If JLD, in her genius and wisdom, wants to play Selina Meyer again, then she will always be welcome. But JLD, in her genius and wisdom, thinks that real-life politics needs to chill out before she will consider returning to Veep; she tells Variety there needs to be “multiple years of normalcy in Washington before we could revisit something.” Asked specifically how the lauded HBO series would satirize an event like the January 6 insurrection, she says, “I don’t know how we could. … I don’t know how to make that funny, especially when people lost their lives.”
Veep may have (purposely) pushed the limits of political correctness, but Louis-Dreyfus is conscientious about pushing the limits too far. “It’s tricky. I’m in favor of sensitivity,” she explains to the outlet. “When people complain about being too politically correct, I start to question what their motives are. I believe in irony and satire—there must be a place for it for a culture to survive—but I also believe in being sensitive and kind at the same time.”

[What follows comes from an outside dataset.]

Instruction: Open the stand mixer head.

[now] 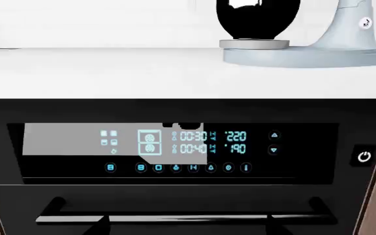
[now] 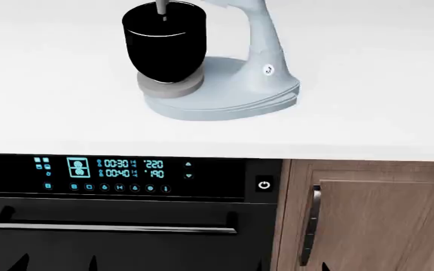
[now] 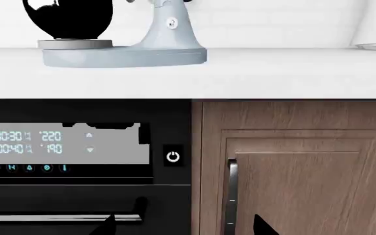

As awful as the characters on Veep regularly are, many Washington insiders have said that their political actions were, in fact, quite correct. Even real-life veep Kamala Harris thinks so. “It was incredible,” Louis-Dreyfus said of Harris professing her love of the comedy. “Her husband, the first gentleman, and she told me they love Veep, and that it’s more like D.C. than anyone would care to admit.”